= WHAT IS BEING ASKED =
The number of lines below holding the string "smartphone" is the only answer wanted.

= DATASET EXCERPTS =
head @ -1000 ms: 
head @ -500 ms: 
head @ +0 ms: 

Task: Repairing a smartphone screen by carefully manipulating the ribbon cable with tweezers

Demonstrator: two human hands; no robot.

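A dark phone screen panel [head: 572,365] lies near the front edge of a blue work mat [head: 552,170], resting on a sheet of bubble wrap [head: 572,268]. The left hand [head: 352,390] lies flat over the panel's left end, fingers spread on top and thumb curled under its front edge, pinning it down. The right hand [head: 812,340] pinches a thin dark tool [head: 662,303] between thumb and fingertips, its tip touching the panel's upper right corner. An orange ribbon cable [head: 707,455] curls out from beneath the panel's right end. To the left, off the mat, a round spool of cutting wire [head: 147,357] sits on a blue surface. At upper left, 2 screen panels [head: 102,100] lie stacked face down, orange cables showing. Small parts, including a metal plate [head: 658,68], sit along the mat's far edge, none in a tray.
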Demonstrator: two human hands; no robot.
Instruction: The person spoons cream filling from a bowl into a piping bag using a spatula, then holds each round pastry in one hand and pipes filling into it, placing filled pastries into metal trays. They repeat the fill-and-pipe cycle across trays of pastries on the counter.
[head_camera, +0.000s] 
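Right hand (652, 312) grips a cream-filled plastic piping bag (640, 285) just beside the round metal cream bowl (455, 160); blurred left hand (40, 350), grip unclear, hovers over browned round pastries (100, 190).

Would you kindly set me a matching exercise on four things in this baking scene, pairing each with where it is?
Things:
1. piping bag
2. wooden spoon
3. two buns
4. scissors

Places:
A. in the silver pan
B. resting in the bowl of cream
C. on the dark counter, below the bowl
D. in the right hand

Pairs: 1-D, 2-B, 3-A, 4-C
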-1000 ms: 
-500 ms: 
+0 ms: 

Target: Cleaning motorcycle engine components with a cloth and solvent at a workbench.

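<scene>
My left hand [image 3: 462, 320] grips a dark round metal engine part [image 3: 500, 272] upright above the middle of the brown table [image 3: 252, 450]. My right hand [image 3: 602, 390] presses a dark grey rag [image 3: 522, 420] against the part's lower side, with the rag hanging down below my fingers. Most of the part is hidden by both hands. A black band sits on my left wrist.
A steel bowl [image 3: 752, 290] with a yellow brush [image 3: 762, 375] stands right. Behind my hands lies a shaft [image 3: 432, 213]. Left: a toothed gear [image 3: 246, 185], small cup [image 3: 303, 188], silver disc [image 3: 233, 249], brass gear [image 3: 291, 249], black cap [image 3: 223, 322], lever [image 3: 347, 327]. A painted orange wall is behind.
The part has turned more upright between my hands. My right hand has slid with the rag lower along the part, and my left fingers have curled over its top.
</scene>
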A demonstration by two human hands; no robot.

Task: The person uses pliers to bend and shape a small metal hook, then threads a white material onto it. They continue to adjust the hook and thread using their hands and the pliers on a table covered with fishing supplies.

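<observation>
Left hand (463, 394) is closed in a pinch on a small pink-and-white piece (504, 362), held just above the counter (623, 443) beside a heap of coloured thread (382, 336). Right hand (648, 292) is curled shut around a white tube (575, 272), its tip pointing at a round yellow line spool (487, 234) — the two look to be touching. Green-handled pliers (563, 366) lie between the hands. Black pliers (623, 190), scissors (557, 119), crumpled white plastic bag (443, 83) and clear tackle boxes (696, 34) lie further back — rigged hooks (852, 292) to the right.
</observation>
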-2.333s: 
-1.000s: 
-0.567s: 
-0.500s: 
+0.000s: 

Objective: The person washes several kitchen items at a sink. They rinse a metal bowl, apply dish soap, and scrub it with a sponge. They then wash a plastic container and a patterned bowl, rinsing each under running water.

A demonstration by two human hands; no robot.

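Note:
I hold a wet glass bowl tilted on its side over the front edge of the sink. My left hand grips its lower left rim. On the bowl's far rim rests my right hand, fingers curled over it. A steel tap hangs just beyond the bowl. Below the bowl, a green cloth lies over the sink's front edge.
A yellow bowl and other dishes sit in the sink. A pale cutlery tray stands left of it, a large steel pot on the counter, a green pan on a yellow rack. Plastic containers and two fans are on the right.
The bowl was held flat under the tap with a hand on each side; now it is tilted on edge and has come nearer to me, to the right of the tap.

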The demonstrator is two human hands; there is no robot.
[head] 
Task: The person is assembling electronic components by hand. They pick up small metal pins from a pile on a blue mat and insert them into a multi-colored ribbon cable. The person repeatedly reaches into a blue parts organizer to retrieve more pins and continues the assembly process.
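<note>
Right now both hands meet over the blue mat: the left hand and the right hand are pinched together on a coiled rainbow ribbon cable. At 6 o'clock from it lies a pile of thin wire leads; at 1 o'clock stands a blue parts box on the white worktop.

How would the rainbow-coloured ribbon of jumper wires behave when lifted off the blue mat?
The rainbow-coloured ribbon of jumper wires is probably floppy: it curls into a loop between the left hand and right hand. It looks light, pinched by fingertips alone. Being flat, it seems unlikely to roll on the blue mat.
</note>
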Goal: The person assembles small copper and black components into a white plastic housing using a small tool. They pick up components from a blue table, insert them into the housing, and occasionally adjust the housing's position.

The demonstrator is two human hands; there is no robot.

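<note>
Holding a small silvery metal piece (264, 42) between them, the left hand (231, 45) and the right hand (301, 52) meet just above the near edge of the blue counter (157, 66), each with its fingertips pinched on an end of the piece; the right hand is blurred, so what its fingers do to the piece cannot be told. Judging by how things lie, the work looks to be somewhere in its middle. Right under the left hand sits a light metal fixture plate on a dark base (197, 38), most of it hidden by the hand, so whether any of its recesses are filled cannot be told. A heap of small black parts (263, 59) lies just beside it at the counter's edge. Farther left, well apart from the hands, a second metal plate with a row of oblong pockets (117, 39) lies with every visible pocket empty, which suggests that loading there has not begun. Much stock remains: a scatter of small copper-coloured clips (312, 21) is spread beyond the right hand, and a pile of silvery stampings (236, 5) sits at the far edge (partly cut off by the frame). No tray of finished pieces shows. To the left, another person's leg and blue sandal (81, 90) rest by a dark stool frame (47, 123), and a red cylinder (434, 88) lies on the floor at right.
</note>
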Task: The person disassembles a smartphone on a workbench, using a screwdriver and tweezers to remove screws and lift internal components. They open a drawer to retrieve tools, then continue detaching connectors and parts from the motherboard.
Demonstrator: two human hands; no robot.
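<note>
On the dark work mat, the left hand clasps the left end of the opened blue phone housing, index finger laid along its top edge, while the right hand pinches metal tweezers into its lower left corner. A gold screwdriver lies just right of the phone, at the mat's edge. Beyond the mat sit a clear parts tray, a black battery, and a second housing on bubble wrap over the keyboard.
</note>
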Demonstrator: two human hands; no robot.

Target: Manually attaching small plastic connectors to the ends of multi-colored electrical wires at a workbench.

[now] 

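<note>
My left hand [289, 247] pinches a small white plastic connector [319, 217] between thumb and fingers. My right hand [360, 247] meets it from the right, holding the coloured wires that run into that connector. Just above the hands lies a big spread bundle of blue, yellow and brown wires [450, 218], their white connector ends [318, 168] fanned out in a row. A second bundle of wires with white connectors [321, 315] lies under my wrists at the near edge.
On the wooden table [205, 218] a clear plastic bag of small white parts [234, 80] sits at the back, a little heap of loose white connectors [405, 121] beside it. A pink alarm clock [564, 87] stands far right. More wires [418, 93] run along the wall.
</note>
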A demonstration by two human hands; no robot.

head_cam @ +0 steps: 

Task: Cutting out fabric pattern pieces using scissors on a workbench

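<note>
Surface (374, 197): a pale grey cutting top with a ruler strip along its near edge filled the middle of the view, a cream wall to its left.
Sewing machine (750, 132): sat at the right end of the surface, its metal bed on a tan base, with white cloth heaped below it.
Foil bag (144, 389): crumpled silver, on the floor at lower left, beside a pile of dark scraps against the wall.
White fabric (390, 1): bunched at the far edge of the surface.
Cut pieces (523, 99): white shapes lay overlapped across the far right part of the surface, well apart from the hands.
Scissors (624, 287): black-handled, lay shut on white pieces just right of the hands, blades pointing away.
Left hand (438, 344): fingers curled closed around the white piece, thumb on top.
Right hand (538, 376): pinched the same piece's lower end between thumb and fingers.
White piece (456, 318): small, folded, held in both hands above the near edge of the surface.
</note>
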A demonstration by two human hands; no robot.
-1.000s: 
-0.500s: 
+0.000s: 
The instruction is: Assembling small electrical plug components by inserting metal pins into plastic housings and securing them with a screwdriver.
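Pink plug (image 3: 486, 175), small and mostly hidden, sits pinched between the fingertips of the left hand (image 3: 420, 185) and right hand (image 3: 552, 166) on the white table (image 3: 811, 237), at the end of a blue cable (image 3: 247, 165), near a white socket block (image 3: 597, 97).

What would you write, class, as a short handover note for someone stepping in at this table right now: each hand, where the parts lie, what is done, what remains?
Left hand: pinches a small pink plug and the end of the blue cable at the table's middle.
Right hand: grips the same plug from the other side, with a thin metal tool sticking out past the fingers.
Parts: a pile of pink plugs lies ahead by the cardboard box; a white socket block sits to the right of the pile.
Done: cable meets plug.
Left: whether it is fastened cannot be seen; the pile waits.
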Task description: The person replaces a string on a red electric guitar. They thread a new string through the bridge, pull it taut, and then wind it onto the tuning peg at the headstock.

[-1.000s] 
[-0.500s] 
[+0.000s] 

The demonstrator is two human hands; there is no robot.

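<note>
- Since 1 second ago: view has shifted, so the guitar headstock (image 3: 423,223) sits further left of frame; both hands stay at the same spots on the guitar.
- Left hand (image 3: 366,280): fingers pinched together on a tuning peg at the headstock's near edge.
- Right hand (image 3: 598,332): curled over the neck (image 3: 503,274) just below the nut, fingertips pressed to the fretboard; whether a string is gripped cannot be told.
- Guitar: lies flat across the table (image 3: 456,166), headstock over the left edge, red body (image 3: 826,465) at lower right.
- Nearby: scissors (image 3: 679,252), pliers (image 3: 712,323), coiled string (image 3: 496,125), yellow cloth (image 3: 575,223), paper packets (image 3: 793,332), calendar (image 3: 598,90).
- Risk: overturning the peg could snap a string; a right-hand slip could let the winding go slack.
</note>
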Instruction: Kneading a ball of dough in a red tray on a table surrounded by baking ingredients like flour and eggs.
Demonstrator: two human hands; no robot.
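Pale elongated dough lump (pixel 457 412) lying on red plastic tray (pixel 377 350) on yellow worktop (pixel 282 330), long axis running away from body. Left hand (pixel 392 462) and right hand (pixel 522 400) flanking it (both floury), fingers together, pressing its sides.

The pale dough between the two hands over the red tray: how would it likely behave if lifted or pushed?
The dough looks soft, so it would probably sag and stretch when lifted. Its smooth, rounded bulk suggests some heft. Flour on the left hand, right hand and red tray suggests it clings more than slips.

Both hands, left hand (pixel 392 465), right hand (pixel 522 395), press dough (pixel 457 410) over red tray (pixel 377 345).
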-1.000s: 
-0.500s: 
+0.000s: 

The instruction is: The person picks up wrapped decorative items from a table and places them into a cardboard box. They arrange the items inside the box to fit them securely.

= THE ANSWER =
2